» Task:
The data that follows is to be copied exactly, with each image removed.

» Dataset excerpt:
──────

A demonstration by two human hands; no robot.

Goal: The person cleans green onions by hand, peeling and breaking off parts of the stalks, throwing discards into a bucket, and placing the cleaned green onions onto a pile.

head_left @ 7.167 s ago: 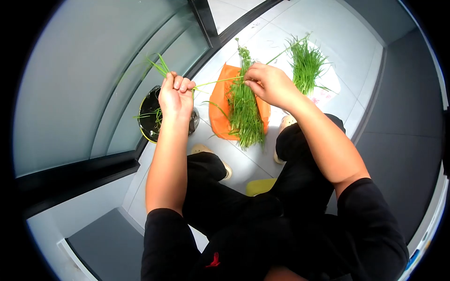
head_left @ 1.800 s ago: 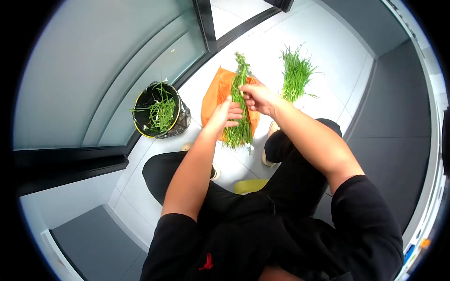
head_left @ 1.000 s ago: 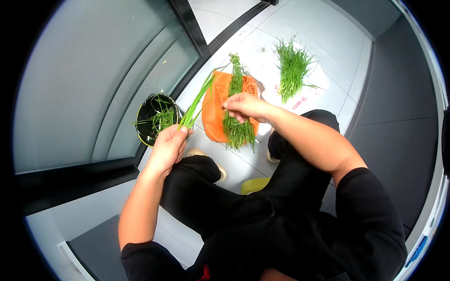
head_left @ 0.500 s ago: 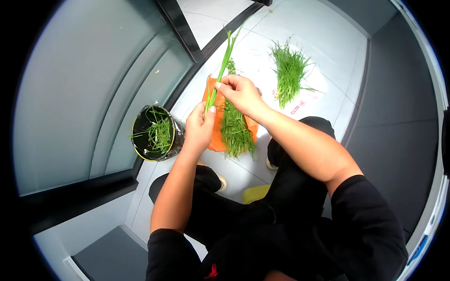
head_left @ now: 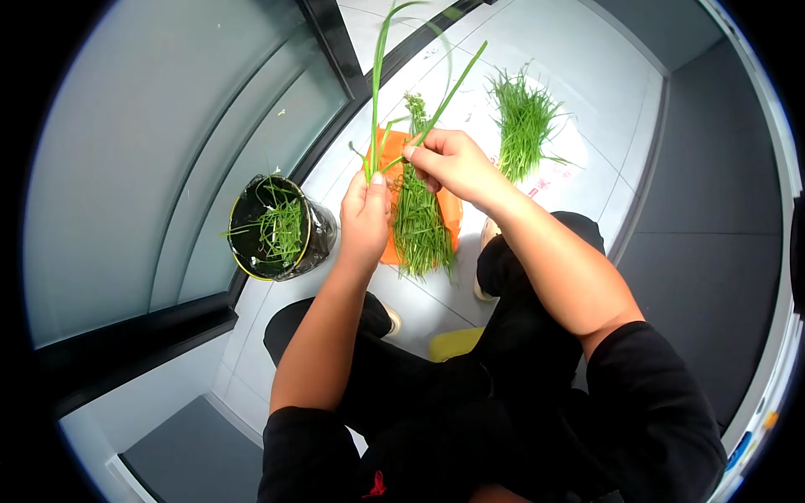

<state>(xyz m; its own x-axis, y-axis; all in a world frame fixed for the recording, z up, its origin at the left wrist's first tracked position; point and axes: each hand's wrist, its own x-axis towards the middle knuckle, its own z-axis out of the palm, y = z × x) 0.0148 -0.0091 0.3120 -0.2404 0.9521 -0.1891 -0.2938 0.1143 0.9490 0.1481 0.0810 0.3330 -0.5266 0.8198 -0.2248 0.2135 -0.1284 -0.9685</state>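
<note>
My left hand (head_left: 366, 220) is closed round the lower ends of a few green chives (head_left: 375, 101), whose long flat leaves rise upright and bend over at the top. Between the thumb and fingers of my right hand (head_left: 453, 166) is one chive leaf (head_left: 453, 88), pulled out sideways from the others and slanting up to the right. Under both hands a thick pile of chives (head_left: 422, 222) lies on an orange bag (head_left: 389, 151) on the floor; my right hand partly hides it.
A bin with a black liner (head_left: 320, 239) stands at the left, with green scraps (head_left: 281, 222) inside. Farther off at the right, another bunch of chives (head_left: 521, 126) lies on white sheeting. A glass door (head_left: 168, 151) borders the left side, and dark panels (head_left: 713, 201) the right.
The held chives were together in one slanted bundle; now they are spread apart. My right hand has moved slightly right, drawing one leaf away from those in my left hand.
</note>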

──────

» Output below:
A demonstration by two human hands; no robot.

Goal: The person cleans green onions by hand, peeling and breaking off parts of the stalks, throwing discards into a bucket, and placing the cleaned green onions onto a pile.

head_left @ 7.167 s ago: 
head_left @ 1.800 s ago: 
head_left @ 1.000 s ago: 
head_left @ 0.500 s ago: 
head_left @ now: 

<state>(xyz m; its own x-axis, y-axis; all in a world frame fixed for the recording, z up, its origin at the left wrist's first tracked position; point and axes: each hand's wrist, its own x-axis towards the middle knuckle, its own z-axis out of the palm, y = z × x) 0.0148 -0.0091 0.3120 -0.2404 0.9521 -0.1891 -0.2938 0.1143 0.9490 0.1481 0.0810 0.3330 -0.5266 0.8198 -0.2248 0.2135 -0.1284 -0.9685</state>
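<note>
My left hand (head_left: 366, 220) is closed round the lower ends of a few green chives (head_left: 375, 101), whose long flat leaves rise upright and bend over at the top. Between the thumb and fingers of my right hand (head_left: 453, 166) is one chive leaf (head_left: 453, 88), pulled out sideways from the others and slanting up to the right. Under both hands a thick pile of chives (head_left: 422, 222) lies on an orange bag (head_left: 389, 151) on the floor; my right hand partly hides it.
A bin with a black liner (head_left: 320, 239) stands at the left, with green scraps (head_left: 281, 222) inside. Farther off at the right, another bunch of chives (head_left: 521, 126) lies on white sheeting. A glass door (head_left: 168, 151) borders the left side, and dark panels (head_left: 713, 201) the right.
The held chives were together in one slanted bundle; now they are spread apart. My right hand has moved slightly right, drawing one leaf away from those in my left hand.
</note>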

With this, there is nothing more to the exercise.